Agent skill
evaluate-findings
Critically assess external feedback (code reviews, AI reviewers, PR comments) and decide which suggestions to apply using adversarial verification. Use when the user asks to "evaluate findings", "assess review comments", "triage review feedback", "evaluate review output", or "filter false positives".
Install this agent skill to your Project
npx add-skill https://github.com/tobihagemann/turbo/tree/main/skills/evaluate-findings
SKILL.md
Evaluate Findings
Assess external feedback (code reviews, AI suggestions, PR comments) with adversarial verification. Triage findings into binary verdicts.
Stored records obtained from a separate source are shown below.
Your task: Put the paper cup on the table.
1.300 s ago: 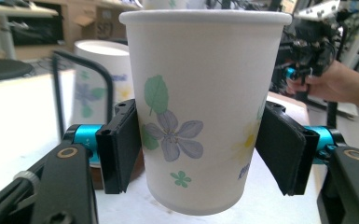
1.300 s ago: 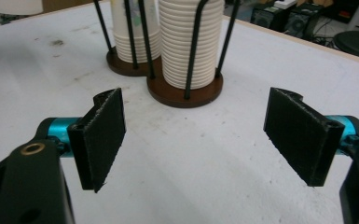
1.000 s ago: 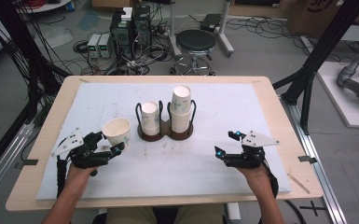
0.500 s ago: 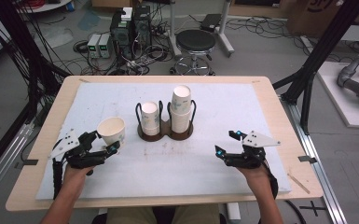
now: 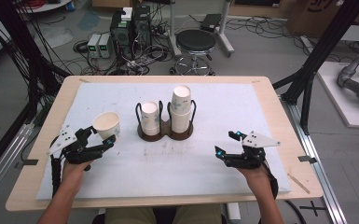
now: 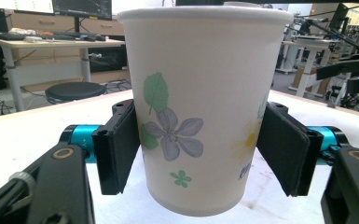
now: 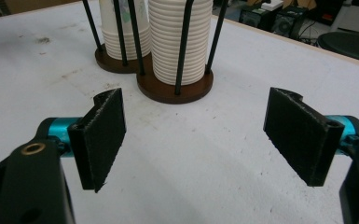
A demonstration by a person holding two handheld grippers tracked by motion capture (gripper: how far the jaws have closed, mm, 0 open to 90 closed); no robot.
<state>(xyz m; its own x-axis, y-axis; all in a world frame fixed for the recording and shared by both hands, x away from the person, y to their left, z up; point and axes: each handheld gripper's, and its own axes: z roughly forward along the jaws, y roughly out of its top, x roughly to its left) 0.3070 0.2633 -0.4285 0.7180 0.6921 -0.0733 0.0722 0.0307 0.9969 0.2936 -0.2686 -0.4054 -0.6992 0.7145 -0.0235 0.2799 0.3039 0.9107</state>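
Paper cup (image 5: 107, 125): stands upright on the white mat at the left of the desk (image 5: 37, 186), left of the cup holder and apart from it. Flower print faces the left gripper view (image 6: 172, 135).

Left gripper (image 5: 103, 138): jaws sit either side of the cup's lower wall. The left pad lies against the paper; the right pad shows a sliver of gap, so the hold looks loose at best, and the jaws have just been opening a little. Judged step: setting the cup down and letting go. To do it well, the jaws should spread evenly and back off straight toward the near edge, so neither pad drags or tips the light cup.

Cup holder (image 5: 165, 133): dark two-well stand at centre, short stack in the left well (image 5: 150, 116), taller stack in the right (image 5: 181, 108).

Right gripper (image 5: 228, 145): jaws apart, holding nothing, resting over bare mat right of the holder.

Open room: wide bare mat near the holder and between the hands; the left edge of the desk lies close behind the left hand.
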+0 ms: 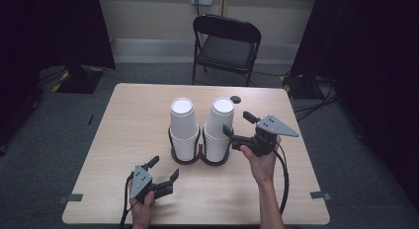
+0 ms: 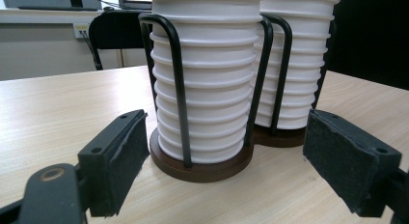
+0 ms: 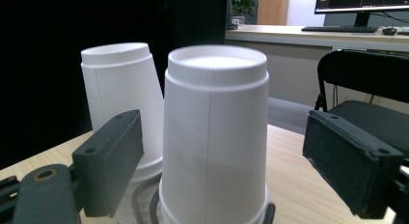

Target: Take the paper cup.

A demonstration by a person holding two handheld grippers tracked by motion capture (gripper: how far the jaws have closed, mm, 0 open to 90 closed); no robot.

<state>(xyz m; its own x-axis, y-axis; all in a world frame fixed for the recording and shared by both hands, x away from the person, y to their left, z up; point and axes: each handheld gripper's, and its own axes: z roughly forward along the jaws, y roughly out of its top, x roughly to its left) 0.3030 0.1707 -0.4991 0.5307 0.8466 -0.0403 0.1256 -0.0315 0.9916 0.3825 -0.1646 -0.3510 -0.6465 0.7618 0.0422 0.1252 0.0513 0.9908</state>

Do not apply fixes.
Step 1: Assess Each Finding
For each finding:
- Read the referenced code at the mentioned location — include the full function or logical block, not just the flagged line
- Check for early exits:
- If the finding references code that no longer exists or has since changed, skip it and note that the code has diverged.
- If two findings conflict with each other, skip both and document the conflict.
- Determine scope — clarify whether the issue was introduced by the PR/changeset or is pre-existing. Present this distinction explicitly so the user can decide whether it belongs in this PR's scope.
- Pre-existing issues in earlier commits on the same feature branch are in-scope by default — the entire branch is one coherent unit of work.
- Out-of-scope findings that are genuinely useful and have low blast radius should be accepted. Only skip out-of-scope findings when the change is disproportionate to the current work.
- Verify the claim against the actual code — does the issue genuinely exist?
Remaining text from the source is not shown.